The severance of a reversion to a lease does not give rise to separate tenancies; the tenant retains a single lease, even though the reversion has become vested in different landlords. What then happens if the owners of the split reversion are unable to agree on a course of action when a tenant’s business lease expires? Can any of the reversioners act independently or must they act in concert to serve a section 25 notice to terminate the tenant’s lease?
The conventional view that all the reversioners must join in giving a section 25 notice was enshrined in section 44(1A) of the Landlord and Tenant Act 1954 with effect from 1 June 2004. Does this mean that a tenant can effectively prevent its landlords from terminating its lease by acquiring one of the reversionary interests?
Eastern Power Networks plc (formerly EDF Energy Networks (EPN plc) v BOH Ltd [2011] EWCA Civ 19; [2011] PLSCS 28 concerned a lease of land that included essential rights of passage to and from the public highway. Over time, the reversion was divided among several landlords. Acting independently, the owner of the land that housed the tenant’s substation, , purported to serve a section 25 notice on the utility company terminating its lease of the substation land.
The utility company did not apply to the court for a new tenancy. It paid a substantial sum to acquire the freehold of the substation and became a co-owner of the leasehold reversion. However, because the rights of passage to and from the substation were not appurtenant to its freehold interest, it remained reliant on the continuation of the lease for the continued existence of rights across the land belonging to its co-reversioners.
The High Court decided that the lease had not been properly terminated because the section 25 notice had not been given by all the reversioners. Consequently, the lease remained in existence, and had continued to do so even though the utility company had acquired the reversion to the substation.

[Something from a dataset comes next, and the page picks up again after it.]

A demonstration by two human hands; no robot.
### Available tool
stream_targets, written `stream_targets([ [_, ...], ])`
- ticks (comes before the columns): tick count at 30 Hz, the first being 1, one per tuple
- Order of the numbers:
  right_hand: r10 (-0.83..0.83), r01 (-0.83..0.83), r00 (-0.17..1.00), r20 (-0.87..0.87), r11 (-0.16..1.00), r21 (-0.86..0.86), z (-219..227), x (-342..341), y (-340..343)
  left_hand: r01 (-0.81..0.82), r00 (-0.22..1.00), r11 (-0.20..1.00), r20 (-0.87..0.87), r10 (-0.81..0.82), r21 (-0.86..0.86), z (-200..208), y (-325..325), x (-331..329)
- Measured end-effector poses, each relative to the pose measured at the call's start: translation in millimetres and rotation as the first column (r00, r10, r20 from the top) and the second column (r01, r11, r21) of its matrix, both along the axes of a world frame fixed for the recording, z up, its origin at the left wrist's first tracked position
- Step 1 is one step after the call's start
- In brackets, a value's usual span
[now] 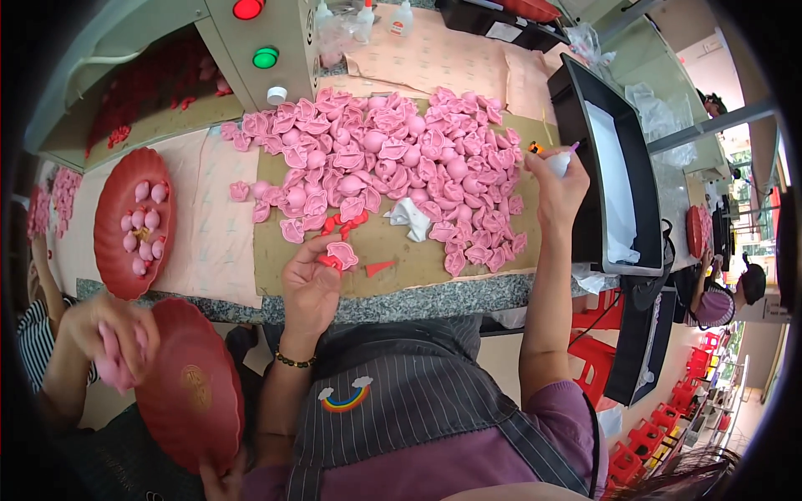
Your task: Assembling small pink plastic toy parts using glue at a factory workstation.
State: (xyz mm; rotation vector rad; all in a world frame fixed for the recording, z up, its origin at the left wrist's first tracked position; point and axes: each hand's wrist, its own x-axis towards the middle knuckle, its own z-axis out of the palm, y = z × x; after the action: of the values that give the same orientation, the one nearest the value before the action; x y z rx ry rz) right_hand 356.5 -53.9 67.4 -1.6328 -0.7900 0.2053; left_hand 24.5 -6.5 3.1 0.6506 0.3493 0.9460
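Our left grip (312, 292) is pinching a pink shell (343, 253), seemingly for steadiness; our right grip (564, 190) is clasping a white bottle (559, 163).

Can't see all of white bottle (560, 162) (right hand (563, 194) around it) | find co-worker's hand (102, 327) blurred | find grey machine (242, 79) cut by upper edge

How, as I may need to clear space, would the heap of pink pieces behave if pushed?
The heap of pink pieces would probably spread loosely, since they lie jumbled. Open ones look light, being thin-rimmed; domed ones could rock or roll.
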Motion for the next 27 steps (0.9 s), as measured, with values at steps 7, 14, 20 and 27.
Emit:
stream_targets([
  [7, 0.132, 0.084, 0.864, 0.487, 0.914, -0.397, -27, 53, 52, -0.012, 1.0, 1.0, 0.023, 0.013, -0.013, 1, 3, -3],
  [14, 0.203, 0.189, 0.68, 0.704, 0.88, -0.436, -21, 50, 46, 0.005, 1.0, 0.998, -0.01, -0.004, 0.057, -12, -2, -3],
  [20, 0.286, -0.279, 0.955, 0.082, 0.956, -0.087, 13, -53, 7, 0.013, 0.966, 0.996, 0.258, 0.01, -0.089, -11, 4, -3],
  [27, 0.628, -0.63, 0.503, -0.594, 0.737, 0.245, -6, -146, -4, 0.112, 0.956, 0.989, 0.282, -0.081, -0.094, 21, -4, 10],
])
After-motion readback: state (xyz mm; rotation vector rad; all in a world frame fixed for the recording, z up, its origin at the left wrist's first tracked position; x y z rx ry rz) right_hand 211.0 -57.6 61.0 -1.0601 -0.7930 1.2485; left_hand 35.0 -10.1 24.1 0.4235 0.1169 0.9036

The co-reversioners appealed. They claimed that the leasehold and freehold interests in the substation land had merged, thus extinguishing the leasehold rights of access. They argued that it would be inequitable, and contrary to Article 1 of the First Protocol to the European Convention on Human Rights, to conclude otherwise because the utility company’s ownership of part of the reversion would prevent the service of a section 25 notice terminating the lease.
The Court of Appeal applied section 185 of the Law of Property Act 1925, which precludes mergers by operation of law where there is an equitable presumption against merger. The equitable rule is that the landowner must intend to merge its leasehold and freehold estates and, in the absence of evidence of its intentions, there is a presumption against any merger that would prejudice its interests.
Consequently, the lease remained in existence . It was not necessary to consider the interaction between the Human Rights Act 1998 and the Landlord and Tenant Act 1954 because it was not relevant on the facts of the case. However, the point is an important one and it may resurface in another case.